• [TASK STATEMENT] Apart from the pictures, every line below is to be set down exactly.

┄┄┄┄┄┄┄┄┄┄┄┄┄┄┄┄┄┄┄┄

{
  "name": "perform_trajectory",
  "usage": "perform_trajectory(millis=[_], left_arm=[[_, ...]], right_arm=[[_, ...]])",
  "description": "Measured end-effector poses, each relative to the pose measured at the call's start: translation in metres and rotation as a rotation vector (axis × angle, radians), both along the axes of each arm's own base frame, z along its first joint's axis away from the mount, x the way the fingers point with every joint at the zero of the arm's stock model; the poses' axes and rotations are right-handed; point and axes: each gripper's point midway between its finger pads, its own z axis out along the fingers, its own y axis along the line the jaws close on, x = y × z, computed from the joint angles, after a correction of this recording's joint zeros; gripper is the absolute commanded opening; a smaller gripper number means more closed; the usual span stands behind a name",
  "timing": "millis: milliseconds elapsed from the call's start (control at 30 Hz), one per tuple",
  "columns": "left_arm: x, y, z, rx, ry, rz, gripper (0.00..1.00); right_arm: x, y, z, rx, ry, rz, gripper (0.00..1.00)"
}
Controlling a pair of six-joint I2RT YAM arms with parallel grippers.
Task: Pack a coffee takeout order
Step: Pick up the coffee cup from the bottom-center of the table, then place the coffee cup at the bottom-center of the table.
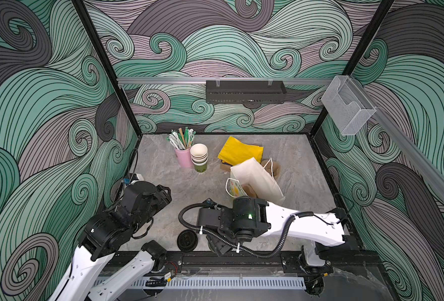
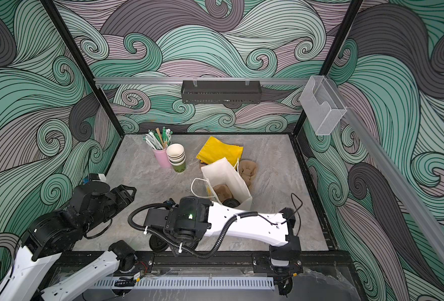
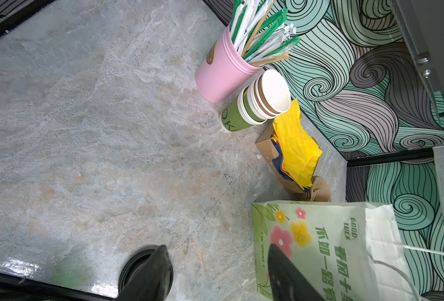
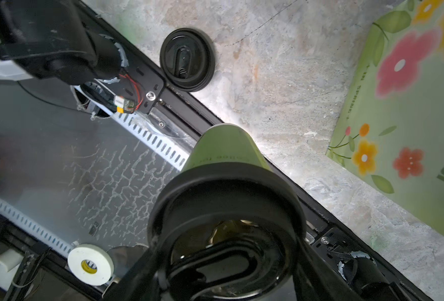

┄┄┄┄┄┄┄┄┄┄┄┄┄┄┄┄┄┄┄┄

• [SOLUTION TO THE PROBLEM]
{
  "name": "perform_trajectory",
  "usage": "perform_trajectory(millis=[_], left_arm=[[_, ...]], right_arm=[[_, ...]])",
  "description": "Measured end-effector poses, each relative to the pose measured at the call's start: translation in metres and rotation as a rotation vector (axis × angle, radians), both along the axes of each arm's own base frame, z along its first joint's axis away from the mount, x the way the fingers point with every joint at the zero of the arm's stock model; the poses' axes and rotations are right-handed; point and axes: each gripper's point midway between its finger pads, its own z axis out along the fingers, its own y axis along the line the jaws close on, x = y × z, computed from the joint angles, after a correction of this recording's joint zeros; gripper is the absolute commanded opening; a smaller gripper number means more closed; the usual span stands behind a name",
  "timing": "millis: milliseconds elapsed from the call's start (control at 30 Hz), one per tuple",
  "columns": "left_arm: x, y, z, rx, ry, rz, gripper (0.00..1.00); right_arm: x, y, z, rx, ry, rz, gripper (0.00..1.00)"
}
Controlling a pair of six-joint I2RT YAM arms with parallel grippers.
Task: Pack a coffee takeout order
Step: Pick up the coffee cup from the bottom-center of the table, then place the coffee cup at the bottom-center of the table.

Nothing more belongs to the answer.